Referendum. E adesso?

Il giorno dopo il referendum in Veneto e Lombardia è tutto un profluvio di dichiarazioni. A scorrerle viene da sorridere per il modo plateale con cui ognuno tira acqua al suo mulino e prova a mettere il cappello sul risultato. È normale, per quanto irritante. I referenda erano giuridicamente inutili. Tutto ciò che i quesiti chiedevano è già possibile in base alla costituzione (e per Belluno in base allo statuto regionale).
Francesco Palermo, "Trentino", 24 ottobre 2017

 

Tanto che, in polemica con la decisione delle due regioni a guida leghista di ricorrere al referendum consultivo, l’Emilia Romagna ha attivato a tempo di record la medesima procedura e ancor più rapidamente il governo ha aperto il tavolo di trattativa. I quesiti referendari erano inoltre piuttosto generici: la Lombardia chiedeva il mandato politico a trattare su tutte le competenze delegabili a sensi della costituzione (ossia tutte le competenze concorrenti e tre significative competenze esclusive dello stato), e il Veneto non ha previsto alcun richiamo ai contenuti della futura trattativa. Richiedere un referendum senza specificare su cosa suscita perplessità, specie alla luce della costante giurisprudenza costituzionale che richiede chiarezza del quesito.

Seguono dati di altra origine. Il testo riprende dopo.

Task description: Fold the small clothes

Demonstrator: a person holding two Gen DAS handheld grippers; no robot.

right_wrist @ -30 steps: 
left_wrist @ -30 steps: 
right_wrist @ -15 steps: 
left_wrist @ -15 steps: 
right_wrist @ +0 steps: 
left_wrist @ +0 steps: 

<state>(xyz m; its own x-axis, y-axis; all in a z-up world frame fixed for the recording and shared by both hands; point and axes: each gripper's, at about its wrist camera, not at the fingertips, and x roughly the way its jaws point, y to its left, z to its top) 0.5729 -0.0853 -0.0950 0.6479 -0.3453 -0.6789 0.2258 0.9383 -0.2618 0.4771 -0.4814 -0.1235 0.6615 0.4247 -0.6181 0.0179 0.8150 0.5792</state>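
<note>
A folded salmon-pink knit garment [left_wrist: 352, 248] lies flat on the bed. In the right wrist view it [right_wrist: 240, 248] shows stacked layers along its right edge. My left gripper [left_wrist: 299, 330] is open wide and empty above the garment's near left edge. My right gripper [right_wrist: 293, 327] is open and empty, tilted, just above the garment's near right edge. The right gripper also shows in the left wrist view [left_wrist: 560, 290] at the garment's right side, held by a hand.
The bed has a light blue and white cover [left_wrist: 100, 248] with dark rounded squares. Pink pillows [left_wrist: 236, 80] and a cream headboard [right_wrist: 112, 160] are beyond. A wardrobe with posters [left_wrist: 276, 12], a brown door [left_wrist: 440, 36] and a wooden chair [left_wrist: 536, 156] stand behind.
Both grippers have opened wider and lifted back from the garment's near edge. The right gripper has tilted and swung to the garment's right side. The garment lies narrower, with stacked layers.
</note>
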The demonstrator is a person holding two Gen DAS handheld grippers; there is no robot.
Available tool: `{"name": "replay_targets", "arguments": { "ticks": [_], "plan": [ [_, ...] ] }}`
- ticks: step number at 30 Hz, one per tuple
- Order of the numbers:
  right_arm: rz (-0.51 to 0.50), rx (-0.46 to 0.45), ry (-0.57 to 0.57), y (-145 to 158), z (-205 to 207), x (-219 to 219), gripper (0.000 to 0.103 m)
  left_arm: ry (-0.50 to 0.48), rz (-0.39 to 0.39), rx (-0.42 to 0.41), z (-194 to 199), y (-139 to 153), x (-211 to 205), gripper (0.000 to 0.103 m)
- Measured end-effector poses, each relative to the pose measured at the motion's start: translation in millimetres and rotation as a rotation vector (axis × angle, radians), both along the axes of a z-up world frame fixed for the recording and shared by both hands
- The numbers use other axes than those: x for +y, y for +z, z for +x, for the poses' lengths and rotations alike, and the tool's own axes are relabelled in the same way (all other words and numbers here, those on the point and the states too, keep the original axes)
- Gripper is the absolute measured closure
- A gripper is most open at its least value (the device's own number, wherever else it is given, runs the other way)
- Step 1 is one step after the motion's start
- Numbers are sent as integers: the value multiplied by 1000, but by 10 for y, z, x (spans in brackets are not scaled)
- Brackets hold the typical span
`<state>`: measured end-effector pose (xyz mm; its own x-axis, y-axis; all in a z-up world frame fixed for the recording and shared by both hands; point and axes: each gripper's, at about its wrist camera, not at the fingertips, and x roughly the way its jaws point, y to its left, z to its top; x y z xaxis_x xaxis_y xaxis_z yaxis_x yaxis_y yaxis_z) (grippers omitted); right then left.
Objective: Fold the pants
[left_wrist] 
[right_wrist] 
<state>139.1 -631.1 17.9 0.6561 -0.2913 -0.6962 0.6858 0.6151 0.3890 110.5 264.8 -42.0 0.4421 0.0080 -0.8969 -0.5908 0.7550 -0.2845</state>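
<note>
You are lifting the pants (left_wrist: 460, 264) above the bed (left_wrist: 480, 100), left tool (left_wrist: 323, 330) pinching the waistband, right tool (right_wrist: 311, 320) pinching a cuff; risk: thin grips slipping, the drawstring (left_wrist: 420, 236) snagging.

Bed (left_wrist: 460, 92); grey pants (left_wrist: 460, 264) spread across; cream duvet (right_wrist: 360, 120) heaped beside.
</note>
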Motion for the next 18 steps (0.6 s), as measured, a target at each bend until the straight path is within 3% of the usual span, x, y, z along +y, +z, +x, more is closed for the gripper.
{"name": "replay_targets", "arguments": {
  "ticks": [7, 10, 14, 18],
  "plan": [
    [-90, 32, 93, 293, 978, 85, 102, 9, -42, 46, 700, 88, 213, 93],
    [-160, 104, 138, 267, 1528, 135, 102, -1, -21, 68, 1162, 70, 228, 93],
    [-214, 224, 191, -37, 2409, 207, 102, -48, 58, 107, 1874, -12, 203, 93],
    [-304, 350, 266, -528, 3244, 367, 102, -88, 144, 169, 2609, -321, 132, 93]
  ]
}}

Ma l’obiettivo era solo politico. Senza il ricorso al referendum le procedure per negoziare il trasferimento alle regioni interessate di alcune competenze si sarebbero certo potute attivare, ma non ne avrebbe parlato nessuno. La disposizione costituzionale che consente la differenziazione delle competenze tra le regioni ordinarie esiste dal 2001, e da allora diversi tentativi sono stati compiuti, e sono tutti falliti. Anche a causa della complessità procedurale per l’approvazione della legge rinforzata di trasferimento delle competenze che il Parlamento deve approvare a maggioranza assoluta recependo i contenuti dell’intesa tra Regione e Governo. Pertanto, lo svolgimento di un referendum preventivo è stato ritenuto l’unica via per assicurare ai governi regionali la forza politica sufficiente a condurre la trattativa. L’eterogenesi del fine come unica modalità effettiva per il raggiungimento del fine originario…

La parte interessante inizia solo adesso. Perché è da adesso che bisognerà cominciare a parlare di contenuti e rispondere alle domande che si pongono.

Prima domanda: quanto tempo richiederanno e dove condurranno le trattative tra le due regioni e il governo? Un nuovo nulla di fatto rappresenterebbe la morte del meccanismo previsto dalla costituzione e probabilmente anche la fine del disegno di regionalismo asimmetrico italiano. Un successo, per contro, dimostrerebbe che solo usando l’arma “nucleare” (potente e impropria) del referendum si possono ottenere risultati, producendosi così un’inevitabile rincorsa a consultazioni analoghe, con tutti i rischi connessi di delegittimazione delle istituzioni rappresentative e plebiscitarizzazione dei processi decisionali.

Secondo: gli esiti dei referenda saranno usati come strumento di lotta politica in vista delle imminenti elezioni nazionali? La banalizzazione in chiave politica ed elettorale dei temi territoriali è stata purtroppo una costante in Italia, ben prima dell’avvento della Lega. Ma proprio questa tentazione di strumentalizzare le questioni territoriali per finalità politiche contingenti ha impedito che la questione regionale diventasse davvero un tema preso sul serio nel dibattito politico e culturale italiano.

Terzo, e soprattutto: questi referenda sapranno mettere in moto una discussione seria sulle modalità di governo di questo Paese? La consapevolezza della profonda diversità tra le diverse regioni italiane, sotto ogni punto di vista, non si è finora mai tradotta in una seria valutazione dell’opportunità di un assetto territoriale in grado di rispondere a tali diversità. Il potere centrale ha sempre seguito il dogma dell’uniformità delle regole, ignorando come regole identiche calate in contesti assai differenziati producano esiti assai diversi, quindi finendo per ottenere il contrario di quanto voluto. E tuttavia questo atteggiamento è stato sempre supportato da un sistema politico non territorializzato e da un contesto culturale e accademico assai centralista, e ultimamente rafforzato da piccoli e grandi scandali regionali. Mancando una cultura autonomistica, il tema è stato finora soggetto a mode e al clima politico del momento.

Dalle risposte che verranno dipenderà non solo e non tanto il trasferimento a Lombardia e Veneto di singole ulteriori competenze, ma il futuro del sistema territoriale italiano. Un tema aperto dai tempi dell’unità e da allora mai risolto. Nel giro di poche settimane capiremo se questi referenda sono un’ulteriore tappa della farsa territoriale italiana oppure un’occasione fondamentale di rilancio della governance territoriale.